She knew that much. “Yes?”

“You know of what I speak.” She did. “You have the power to fight Tirek. Do so. Be a hero.”

Thoughts and memories followed his words. They made everything clear. The spiral fell from Twilight’s vision, and her skin returned to a healthy purple.

Of course. It was so obvious.

Twilight sped to her lab, panting and grinning. She did not shut the gate, nor the doorway. Discord followed at a casual stroll, chucking as the sound of frantic science got underway from the lab’s basement. He ducked through the steel door frame – designed for Twilight’s short stature – and meandered towards the noise.

A cluttered workbench held one lone bit of cheer: a framed photograph of the rookie hunters. Taken at the steak house, after they outwitted the Sphinx. Good times.

Discord picked it up as he walked, musing over the expressions. So happy. So self-conscious, all of them. So many fears behind the eyes. Applejack cringed ever so slightly at the others’ touch, always nervous of her own sexuality. And there, Adagio’s camaraderie was a sham. Seeds of betrayal had fallen in willing ground.

“What a good story you girls have had,” Discord mused. “Laughs and tears. Sexy-times and excitement.”

“...You and all the other boring, worthless, nobodies this world has to offer.”

He tossed it over his shoulder. “This is where my plans end. This is where I stop tracking how people would behave, what they would do. No more hints on the bus to spark your inventions and lead you down the path I want. No more sly gossip to the Dazzlings.”

“Why? Well, to be honest, I don’t care what happens after I win.”

His trod carried him to the basement, where Twilight labored with furious speed. Had to move fast if she wanted to save the city. Wires were replaced, metal welded… space was an issue, but science gave apt solution. A simple change to the reality-bending formula would let her send the effect outside of town, with a statistically negligible chance of destabilizing all time and space.

She moved at a blur. Activating computers, typing coordinates, funneling power. Much in the totaled basement only existed to measure, safeguard, and limit, and these she left broken. No need for such things now; they would only get in the way.

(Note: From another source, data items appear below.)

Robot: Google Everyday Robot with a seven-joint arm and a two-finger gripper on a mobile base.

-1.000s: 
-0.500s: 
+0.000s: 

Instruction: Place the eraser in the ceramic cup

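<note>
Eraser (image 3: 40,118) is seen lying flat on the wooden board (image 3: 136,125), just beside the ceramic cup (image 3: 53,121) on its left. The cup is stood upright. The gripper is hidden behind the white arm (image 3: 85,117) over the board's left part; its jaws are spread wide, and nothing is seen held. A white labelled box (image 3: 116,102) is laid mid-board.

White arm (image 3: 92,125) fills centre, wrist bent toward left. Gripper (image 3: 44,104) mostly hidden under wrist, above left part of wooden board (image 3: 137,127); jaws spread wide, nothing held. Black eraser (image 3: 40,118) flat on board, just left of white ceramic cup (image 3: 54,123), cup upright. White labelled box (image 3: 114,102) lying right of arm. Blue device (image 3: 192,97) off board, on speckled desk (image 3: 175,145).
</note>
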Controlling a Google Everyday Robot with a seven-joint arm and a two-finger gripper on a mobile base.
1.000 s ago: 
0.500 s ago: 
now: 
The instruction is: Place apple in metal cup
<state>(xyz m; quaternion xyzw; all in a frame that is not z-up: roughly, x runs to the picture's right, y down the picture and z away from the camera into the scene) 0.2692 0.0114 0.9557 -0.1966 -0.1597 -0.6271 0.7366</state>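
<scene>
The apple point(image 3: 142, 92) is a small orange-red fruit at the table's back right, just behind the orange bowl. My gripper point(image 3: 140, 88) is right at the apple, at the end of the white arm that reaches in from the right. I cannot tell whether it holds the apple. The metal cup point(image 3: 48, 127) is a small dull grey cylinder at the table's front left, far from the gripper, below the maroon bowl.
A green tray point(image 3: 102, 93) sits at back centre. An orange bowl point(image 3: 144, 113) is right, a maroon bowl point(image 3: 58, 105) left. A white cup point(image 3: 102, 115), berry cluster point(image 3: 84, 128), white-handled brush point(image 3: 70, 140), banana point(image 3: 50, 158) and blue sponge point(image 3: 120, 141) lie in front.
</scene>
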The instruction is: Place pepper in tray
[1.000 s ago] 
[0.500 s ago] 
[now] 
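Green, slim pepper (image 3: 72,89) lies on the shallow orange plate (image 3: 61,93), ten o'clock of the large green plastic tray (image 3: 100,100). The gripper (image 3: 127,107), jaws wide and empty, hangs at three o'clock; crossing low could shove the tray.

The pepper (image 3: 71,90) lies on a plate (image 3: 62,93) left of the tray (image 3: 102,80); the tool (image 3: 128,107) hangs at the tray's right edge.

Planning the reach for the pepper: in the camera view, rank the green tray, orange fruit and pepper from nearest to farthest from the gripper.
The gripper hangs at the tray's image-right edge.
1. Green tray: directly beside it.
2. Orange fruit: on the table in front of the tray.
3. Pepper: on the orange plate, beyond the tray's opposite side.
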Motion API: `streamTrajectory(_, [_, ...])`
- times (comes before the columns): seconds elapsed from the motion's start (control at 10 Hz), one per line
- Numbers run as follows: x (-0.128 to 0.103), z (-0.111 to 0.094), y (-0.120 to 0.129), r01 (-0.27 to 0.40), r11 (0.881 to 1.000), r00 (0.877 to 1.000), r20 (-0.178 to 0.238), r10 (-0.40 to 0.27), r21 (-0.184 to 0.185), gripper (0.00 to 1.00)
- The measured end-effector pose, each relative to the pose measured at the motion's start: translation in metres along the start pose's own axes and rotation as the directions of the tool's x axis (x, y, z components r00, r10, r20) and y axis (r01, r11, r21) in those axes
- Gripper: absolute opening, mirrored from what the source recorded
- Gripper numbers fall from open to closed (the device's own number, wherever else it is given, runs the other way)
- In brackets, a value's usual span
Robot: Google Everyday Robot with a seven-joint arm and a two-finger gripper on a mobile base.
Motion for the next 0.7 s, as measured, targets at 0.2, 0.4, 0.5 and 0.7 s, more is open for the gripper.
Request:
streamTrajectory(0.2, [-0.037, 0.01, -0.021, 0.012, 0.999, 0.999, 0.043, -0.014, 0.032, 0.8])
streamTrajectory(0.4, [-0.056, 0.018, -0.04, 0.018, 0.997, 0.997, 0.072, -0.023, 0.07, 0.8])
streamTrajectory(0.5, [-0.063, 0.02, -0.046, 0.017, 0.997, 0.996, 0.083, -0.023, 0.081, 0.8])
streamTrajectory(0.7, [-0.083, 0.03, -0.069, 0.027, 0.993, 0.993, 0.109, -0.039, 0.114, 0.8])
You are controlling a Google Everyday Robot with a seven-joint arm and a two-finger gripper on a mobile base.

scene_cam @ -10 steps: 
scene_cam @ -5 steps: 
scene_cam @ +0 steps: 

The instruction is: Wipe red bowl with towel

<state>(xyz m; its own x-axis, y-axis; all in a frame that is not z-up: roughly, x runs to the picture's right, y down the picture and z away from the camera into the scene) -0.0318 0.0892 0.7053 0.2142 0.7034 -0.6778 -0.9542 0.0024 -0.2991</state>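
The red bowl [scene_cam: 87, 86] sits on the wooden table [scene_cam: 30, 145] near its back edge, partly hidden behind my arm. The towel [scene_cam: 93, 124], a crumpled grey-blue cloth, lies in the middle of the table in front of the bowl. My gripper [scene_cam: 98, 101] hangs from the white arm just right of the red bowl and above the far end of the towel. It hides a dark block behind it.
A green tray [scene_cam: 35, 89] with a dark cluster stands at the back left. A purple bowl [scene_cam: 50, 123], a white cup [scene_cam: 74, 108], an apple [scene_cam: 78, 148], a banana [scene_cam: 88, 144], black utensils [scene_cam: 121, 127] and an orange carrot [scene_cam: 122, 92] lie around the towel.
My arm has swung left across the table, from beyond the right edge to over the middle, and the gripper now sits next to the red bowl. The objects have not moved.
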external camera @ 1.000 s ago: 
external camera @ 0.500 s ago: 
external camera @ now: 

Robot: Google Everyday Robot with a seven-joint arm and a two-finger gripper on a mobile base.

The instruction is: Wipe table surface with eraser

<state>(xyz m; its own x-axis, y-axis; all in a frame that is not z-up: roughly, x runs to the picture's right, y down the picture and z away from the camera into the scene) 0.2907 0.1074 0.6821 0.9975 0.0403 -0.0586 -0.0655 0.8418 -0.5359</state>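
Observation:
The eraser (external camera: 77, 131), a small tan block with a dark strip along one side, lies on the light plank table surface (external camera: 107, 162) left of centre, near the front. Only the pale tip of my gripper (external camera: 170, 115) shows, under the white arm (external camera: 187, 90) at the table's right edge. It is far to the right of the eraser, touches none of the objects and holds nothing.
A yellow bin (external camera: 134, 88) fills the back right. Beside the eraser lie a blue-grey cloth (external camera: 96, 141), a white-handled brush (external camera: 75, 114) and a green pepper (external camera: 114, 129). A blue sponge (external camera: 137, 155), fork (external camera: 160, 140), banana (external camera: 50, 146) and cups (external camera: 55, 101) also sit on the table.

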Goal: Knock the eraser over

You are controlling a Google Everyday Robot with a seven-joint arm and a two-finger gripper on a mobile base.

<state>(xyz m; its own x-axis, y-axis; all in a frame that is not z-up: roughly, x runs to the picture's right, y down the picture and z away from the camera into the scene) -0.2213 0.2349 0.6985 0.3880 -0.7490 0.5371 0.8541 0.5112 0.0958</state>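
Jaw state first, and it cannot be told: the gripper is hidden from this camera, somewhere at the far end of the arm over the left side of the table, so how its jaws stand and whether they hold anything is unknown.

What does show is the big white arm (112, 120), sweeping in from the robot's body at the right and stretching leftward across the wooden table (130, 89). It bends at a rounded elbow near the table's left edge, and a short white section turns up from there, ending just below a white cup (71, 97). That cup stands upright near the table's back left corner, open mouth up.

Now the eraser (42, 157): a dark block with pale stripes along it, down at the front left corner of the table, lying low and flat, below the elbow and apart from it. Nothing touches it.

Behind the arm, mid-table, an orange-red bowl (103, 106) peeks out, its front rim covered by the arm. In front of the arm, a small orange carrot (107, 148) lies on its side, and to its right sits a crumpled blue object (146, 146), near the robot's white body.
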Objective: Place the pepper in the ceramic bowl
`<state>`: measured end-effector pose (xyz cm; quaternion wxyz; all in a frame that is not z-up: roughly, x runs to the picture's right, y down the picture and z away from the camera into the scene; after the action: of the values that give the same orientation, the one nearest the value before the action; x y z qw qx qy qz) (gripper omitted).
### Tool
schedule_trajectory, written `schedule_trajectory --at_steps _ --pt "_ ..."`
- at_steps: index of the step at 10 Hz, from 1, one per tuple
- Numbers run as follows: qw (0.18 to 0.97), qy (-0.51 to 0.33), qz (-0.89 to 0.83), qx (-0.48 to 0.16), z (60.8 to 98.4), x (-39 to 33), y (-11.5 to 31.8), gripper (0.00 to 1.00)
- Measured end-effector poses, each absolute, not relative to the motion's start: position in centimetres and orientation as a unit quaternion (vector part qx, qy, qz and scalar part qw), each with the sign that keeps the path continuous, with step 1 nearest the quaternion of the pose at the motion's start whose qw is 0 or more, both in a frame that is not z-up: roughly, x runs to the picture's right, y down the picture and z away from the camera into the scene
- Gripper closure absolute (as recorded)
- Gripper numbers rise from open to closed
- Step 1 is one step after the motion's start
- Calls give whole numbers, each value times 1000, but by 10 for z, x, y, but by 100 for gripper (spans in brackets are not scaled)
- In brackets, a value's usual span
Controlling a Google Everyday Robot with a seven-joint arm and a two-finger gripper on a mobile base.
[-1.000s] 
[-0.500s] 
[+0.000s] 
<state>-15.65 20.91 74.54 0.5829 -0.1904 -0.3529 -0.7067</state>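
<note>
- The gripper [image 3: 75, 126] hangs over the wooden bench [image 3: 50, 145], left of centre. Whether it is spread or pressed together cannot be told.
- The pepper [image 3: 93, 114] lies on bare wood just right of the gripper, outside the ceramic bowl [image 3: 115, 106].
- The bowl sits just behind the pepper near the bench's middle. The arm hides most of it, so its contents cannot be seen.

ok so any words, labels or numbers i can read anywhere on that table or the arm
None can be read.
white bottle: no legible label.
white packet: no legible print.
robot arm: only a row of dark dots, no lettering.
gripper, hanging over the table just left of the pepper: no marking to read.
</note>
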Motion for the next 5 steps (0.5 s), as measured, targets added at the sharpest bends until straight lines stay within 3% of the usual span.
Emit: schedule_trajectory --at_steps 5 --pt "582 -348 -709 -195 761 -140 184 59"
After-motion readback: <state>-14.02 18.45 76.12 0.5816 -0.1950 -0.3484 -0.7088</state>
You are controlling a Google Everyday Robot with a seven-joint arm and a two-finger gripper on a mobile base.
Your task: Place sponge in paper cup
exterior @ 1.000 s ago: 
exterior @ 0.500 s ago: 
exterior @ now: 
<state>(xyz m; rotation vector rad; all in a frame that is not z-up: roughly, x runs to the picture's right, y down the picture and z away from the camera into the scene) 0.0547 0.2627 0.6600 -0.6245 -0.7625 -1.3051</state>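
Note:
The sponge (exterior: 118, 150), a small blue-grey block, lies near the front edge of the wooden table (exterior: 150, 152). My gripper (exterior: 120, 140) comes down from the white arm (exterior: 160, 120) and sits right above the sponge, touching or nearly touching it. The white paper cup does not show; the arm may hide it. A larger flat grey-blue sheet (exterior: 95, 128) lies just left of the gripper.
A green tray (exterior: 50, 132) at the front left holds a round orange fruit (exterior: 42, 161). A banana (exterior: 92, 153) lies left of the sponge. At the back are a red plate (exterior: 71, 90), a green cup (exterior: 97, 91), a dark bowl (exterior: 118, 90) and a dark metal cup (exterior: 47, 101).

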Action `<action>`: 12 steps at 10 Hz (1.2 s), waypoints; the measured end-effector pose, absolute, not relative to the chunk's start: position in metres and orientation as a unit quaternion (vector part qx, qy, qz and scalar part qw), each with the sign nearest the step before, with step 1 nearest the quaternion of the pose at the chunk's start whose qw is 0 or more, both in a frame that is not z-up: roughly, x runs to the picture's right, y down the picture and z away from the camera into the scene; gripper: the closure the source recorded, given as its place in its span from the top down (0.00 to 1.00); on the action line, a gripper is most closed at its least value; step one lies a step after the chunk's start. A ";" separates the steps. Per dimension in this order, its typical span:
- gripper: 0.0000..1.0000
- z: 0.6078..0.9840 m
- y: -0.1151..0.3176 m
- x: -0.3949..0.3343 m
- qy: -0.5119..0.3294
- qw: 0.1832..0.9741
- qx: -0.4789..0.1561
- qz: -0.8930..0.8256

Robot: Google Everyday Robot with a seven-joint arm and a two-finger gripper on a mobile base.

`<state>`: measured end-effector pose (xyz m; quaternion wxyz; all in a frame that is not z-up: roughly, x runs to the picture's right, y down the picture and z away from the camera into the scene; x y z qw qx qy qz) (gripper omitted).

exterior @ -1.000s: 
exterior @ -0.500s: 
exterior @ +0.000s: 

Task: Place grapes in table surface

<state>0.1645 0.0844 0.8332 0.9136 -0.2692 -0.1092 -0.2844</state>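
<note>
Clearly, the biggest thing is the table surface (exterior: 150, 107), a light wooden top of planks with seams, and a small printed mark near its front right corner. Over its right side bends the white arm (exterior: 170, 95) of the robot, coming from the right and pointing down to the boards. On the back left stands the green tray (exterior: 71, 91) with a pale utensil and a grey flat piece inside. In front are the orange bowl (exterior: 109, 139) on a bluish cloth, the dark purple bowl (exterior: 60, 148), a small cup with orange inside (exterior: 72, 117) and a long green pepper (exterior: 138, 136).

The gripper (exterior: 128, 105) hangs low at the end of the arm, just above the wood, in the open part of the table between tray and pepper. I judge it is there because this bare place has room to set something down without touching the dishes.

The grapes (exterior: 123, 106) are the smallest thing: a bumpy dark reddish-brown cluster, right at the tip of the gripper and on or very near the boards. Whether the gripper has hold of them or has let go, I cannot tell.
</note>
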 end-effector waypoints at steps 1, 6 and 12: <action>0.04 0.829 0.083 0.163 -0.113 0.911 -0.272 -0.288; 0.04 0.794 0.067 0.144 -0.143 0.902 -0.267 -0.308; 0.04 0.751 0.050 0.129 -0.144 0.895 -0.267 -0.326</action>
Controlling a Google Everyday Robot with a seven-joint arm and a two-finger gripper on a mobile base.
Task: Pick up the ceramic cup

Discord disappeared. Twilight did not notice.

A last plug. A massive switch. Pull.

No, wait. Safety goggles on. Then pull.

Screens glowed as a universe of data crossed their unthinking minds. Electricity coursed between conduits, streaking inevitably towards a wire-rimmed mirror that once served as a gateway between lands, “AND NOW DOES AGAIN!”

Twilight screamed the words, then threw her head back and laughed. The mirror’s glass was broken, but that was always mere aesthetic. It shook and crackled as it should, leaking bizarre colors into the basement.

One computer exploded. No matter, it was the one which would guide the portal to other worlds. Her destination was on Earth.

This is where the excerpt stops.